File “/Users/zdavis/Applications/PyFR/pyfr/backends/opencl/clblas.py”, line 60, in _errcheck

raise RuntimeError(‘clBLAS’)

RuntimeError: clBLAS

Best Regards,

Zach

Hi Zach,

Hi Freddie,

Setting the PYFR_LIBRARY_PATH environment variable now gets me to the
point where clBLAS is found. I now get a status code of -54. Stack
trace follows:

Now we're getting somewhere! That error corresponds to -54 =
CL_INVALID_WORK_GROUP_SIZE. It is almost certainly an issue with clBLAS
rather than PyFR (we do not control the workgroup size in clBLAS functions).

However, there is something you can try. In the "staging" directory
where clBLAS was built there is a flaky utility called "tune". Running:

  export CLBLAS_STORAGE_PATH=`pwd`
  ./tune --gemm --float --double

should try and auto-tune clBLAS on your platform. This should include
finding kernels and work group sizes that work on your platform. The
results from auto-tuning vary considerably across hardware platforms: so
benefit very little while others show substantial improvements.

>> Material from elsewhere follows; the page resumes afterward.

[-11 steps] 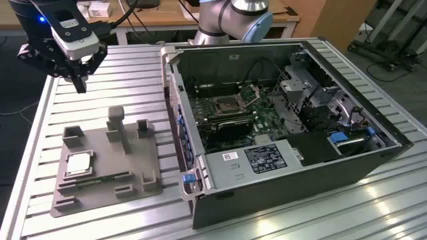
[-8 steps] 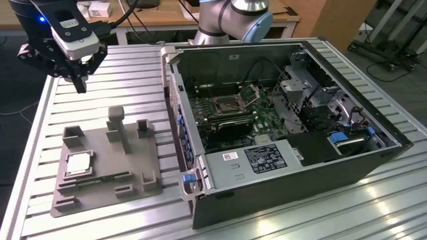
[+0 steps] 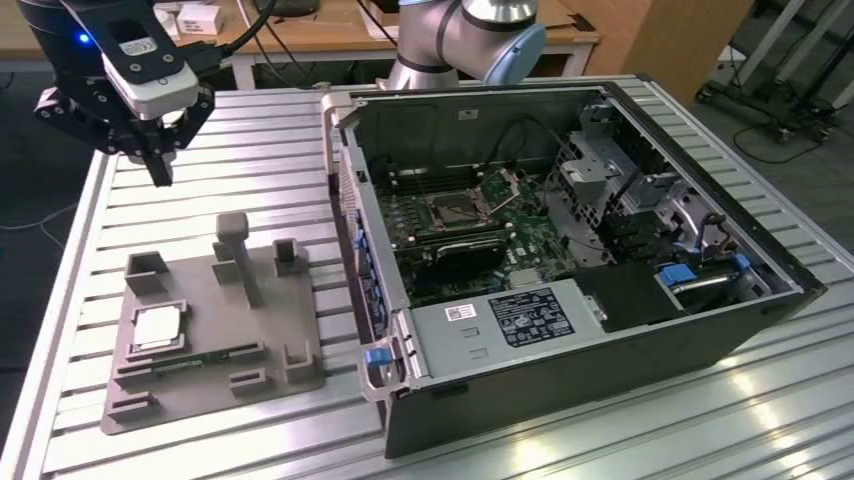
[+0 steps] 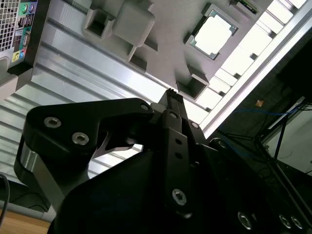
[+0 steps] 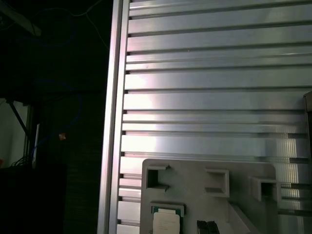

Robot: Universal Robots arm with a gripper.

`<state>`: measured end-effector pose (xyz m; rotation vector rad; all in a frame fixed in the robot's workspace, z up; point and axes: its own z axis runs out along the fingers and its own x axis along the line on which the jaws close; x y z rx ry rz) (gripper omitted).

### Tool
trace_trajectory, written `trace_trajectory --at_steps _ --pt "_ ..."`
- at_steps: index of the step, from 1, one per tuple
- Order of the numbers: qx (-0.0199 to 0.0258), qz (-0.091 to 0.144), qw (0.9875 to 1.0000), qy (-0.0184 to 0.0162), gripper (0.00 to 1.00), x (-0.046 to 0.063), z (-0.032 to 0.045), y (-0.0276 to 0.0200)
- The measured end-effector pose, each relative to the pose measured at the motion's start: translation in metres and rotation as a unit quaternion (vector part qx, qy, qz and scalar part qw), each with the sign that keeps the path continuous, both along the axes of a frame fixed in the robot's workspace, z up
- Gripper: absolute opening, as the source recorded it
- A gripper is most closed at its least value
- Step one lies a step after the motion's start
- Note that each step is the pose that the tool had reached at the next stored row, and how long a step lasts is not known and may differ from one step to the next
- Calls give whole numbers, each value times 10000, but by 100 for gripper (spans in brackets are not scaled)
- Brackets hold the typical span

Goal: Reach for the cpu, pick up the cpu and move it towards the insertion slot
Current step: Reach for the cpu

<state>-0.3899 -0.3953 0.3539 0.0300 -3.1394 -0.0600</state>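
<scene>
While cpu (image 3: 158,328) sits in tray (image 3: 200,290), reach is the step in hand

Since the gripper (image 3: 162,172) hangs over bare worktop (image 3: 254,150), well apart from the tray, this looks like the reach, with no grasp made. Jaws pressed together, pinching nothing. Cpu lies flat, pale face up, in the tray's square recess near the worktop's edge. Slot (image 3: 454,208) is inside the open case (image 3: 534,350), and its plate looks raised. My read is that the reach calls for spreading the jaws and lining up square over the chip.

arm (image 3: 461,40): wrist raised | gripper (image 3: 162,180): pointing down, jaws together, holding nothing
</scene>
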Motion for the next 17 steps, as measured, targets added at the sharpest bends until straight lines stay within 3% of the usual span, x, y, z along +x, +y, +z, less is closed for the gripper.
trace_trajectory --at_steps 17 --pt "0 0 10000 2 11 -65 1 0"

If this
does not help then you'll probably want to file a bug report; although
the clBLAS project is not as active as one would hope.

Longer time I am looking to support ViennaCL as an alternative
matrix-multiplication provider for the PyFR OpenCL backend.
Unfortunately, the current API exposed by ViennaCL is not quite flexible
enough to make this possible.

It is highly disappointing that the wider OpenCL community has not
gotten behind clBLAS. As a consequence it only really works well on AMD
GPU -- and even then it isn't great. Indeed, as a broader point, I find
it unlikely that OpenCL will achieve acceptance within the scientific
community until BLAS-like functionality is integrated as an optional
part of the standard. Writing decent and portable level 3 BLAS kernels
is just too difficult for one project.

Regards, Freddie.

Sunday, 2 November 2014

Hi Freddie,

I’m giving your tuning idea a go. It appears to be a somewhat slow and compute intensive process. One question I have related to this tune executable is whether this process works on the installation, or those files compiled in the build directory (i.e. do I need to run make install again after this is has completed)?

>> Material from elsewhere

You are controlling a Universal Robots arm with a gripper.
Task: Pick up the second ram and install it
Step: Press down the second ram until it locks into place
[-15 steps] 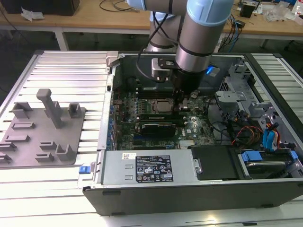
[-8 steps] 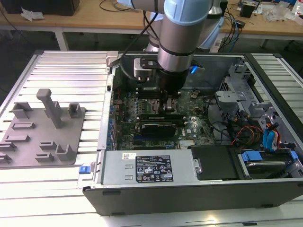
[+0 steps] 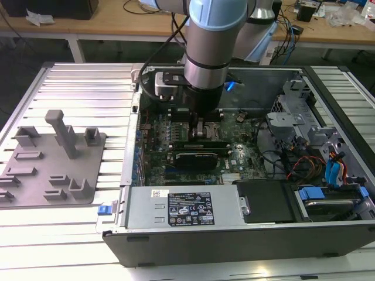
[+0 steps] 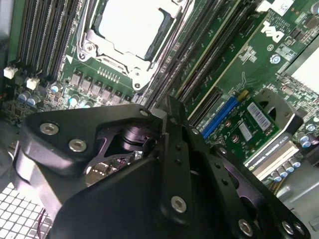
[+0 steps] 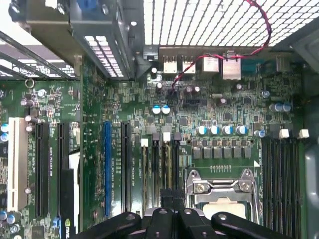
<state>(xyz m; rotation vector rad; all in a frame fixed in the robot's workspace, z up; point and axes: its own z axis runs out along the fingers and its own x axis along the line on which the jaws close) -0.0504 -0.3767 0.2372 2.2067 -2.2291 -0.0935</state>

Another question I have is what to provide for the openmp backend on systems running OS X. I set the cblas-mt parameter to /System/Library/Frameworks/Accelerate.framework/Frameworks/vecLib.framework in one of the example case input files; however, PyFR gives a RuntimeError: Unable to load cblas. It was so much easier with CUDA! Thanks for your time today.

Best Regards,

Zach

Hi Zach,

I'm giving your tuning idea a go. It appears to be a somewhat slow and
compute intensive process. One question I have related to this tune
executable is whether this process works on the installation, or those
files compiled in the build directory (i.e. do I need to run make
install again after this is has completed)?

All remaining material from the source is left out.